10

Towards the end of the first episode on season four of Black Mirror, The USS Callister is damaged and Walton sacrifices himself by trying to fix the engine from inside. When the engine starts running again he is disintegrated by the flow of plasma or whatever. He doesn't join the crew later on when they move inside the real multiplayer version of the game so the question is if he has really died in the sense that his digital copy no longer exists.

Now if the answer to that first question is yes then why didn't everyone else just kill themselves the same way? They were aware that they are digital copies and they wanted to kill themselves anyway by flying through the wormhole, so why didn't they do it the easy guaranteed way?

1
  • question title and body are asking little different questions
    – Ankit Sharma
    Commented Jan 2, 2018 at 7:34

2 Answers 2

12

Walton died in the sense that he didn't exist in the game anymore. However, there is no reason why the code storing his character wouldn't have been available, had Daly wanted to revive him.

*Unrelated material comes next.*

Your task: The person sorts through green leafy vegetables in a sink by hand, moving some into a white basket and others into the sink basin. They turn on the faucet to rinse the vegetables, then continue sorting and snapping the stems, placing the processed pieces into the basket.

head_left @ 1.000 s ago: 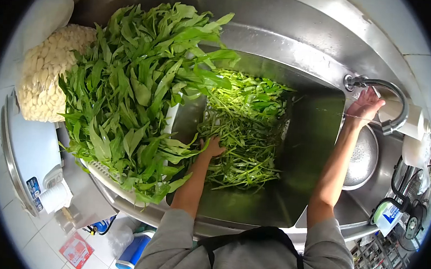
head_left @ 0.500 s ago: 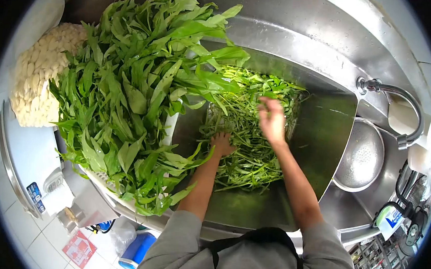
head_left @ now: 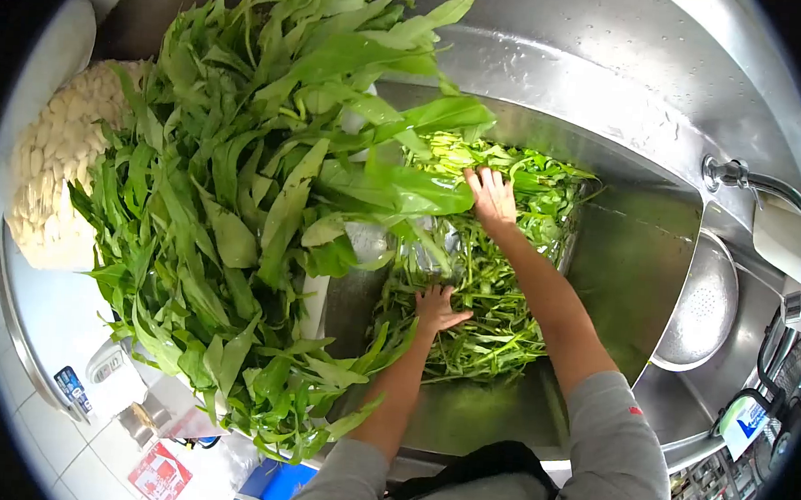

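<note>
Now that the right hand has come down, it and the left hand touch the greens in the sink, fingers spread, no visible grip; looks like two-handed handling.

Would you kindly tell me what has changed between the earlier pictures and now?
The right hand has moved leftward from beside the faucet and come down onto the greens in the sink. I see nothing clearly gripped or let go. The left hand stays on those greens, and the leafy heap and metal strainer appear unmoved.
</note>
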The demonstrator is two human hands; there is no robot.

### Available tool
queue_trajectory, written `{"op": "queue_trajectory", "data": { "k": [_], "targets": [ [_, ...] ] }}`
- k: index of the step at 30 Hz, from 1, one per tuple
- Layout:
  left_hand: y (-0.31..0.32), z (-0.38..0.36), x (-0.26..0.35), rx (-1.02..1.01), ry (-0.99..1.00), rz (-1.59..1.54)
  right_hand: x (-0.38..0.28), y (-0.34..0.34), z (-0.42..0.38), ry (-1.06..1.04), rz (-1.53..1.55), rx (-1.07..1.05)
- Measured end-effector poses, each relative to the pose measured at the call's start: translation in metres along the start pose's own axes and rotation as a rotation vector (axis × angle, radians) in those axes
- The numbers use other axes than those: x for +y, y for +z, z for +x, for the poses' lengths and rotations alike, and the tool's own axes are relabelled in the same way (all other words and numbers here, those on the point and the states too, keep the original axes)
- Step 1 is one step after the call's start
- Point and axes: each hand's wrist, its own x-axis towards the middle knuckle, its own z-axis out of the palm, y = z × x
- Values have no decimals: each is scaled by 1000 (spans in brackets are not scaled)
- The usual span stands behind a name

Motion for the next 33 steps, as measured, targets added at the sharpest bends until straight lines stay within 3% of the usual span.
{"op": "queue_trajectory", "data": {
  "k": [3,7,9,10,11,13,15,17,18,19,21,22,23,25,26,28,29,31,33],
  "targets": [
    [-15,-2,4,-169,-36,25,-9,-11,4,79,68,-141],
    [-38,1,11,-232,-73,-82,-35,-51,-12,80,-12,-294],
    [-40,-2,12,75,-24,-101,-43,-19,-14,-28,10,-164],
    [-41,-3,12,84,-30,-94,-44,3,-13,-45,-13,65],
    [-43,-4,12,159,13,-108,-42,5,-6,-40,-5,79],
    [-44,-9,10,296,104,-133,-43,-5,5,-37,75,-129],
    [-47,-17,10,359,132,-246,-36,-21,-4,-19,147,-88],
    [-58,-24,11,432,25,-529,-21,-40,-11,-24,482,54],
    [-64,-27,13,468,5,-521,-15,-46,-8,63,711,40],
    [-68,-31,15,476,7,-522,-4,-53,-10,195,754,-80],
    [-74,-37,19,506,86,-752,13,-64,-9,304,1001,-94],
    [-77,-40,23,509,92,-746,23,-59,-8,182,1102,-28],
    [-82,-42,29,576,182,-782,31,-54,-7,239,1262,-174],
    [-93,-45,38,647,277,-812,39,-72,-7,249,982,-294],
    [-102,-45,43,696,357,-859,39,-79,-6,245,981,-285],
    [-128,-63,65,749,465,-918,42,-90,-9,137,758,-434],
    [-132,-46,64,803,488,-802,43,-96,-11,139,751,-424],
    [-153,-64,80,632,627,-921,44,-108,-18,243,1086,-466],
    [-161,-62,77,617,621,-722,52,-113,-18,301,1050,-448]
  ]
}}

The point of flying into the worm hole was to destroy the code that stored each character. It was thought that the firewall would delete this code and ensure permanent death (if the DNA samples are also taken).

2
  • This is a more sensible explanation and probably the correct one (and also clearer than the other answer).
    – Paghillect
    Commented Jan 4, 2018 at 1:16
  • However, there is no reason why the code storing his character wouldn't have been available As much as I appreciate the general plot of the episode, this seems like a major oversight to their plans. If Daly had not been killed due to the network upgrade; he would've likely been able to rebuild the mod on an offline machine, using their stored data. It seems weird to assume that the DNA fridge was the only backup that Daly had, instead of also just a digital one.
    – Flater
    Commented Feb 20, 2018 at 17:24
2

Walton knew he would get burned but not "die" because Daly has overall control and doesn't allow it. But when the Callister flies into the wormhole it opens the pocket universe to the update patch and all of Daly's special code is overwritten, which is why he suddenly loses admin access to escape the shuttle pod. So Walton, critically injured "in universe", would presumably then die as Daly's code wouldn't protect him (much like how the arachnoid change reverse, or the receptionist lost her blue skin tone). So his body is now floating in space (if he was ejected from the ship by the exhaust system) or lying in the engine room as a charred skeleton. He might have rebooted to wherever in universe characters go when they are killed in the game (to show up in any sequel) but this is never shown in the episode (game NPCs presumably are erased once they are killed in game since other characters suggest this before they learn of the DNA storage). He could be alive and whole somewhere else in the ship and just didn't make it back to the bridge before the episode ended, but this seems unlikely.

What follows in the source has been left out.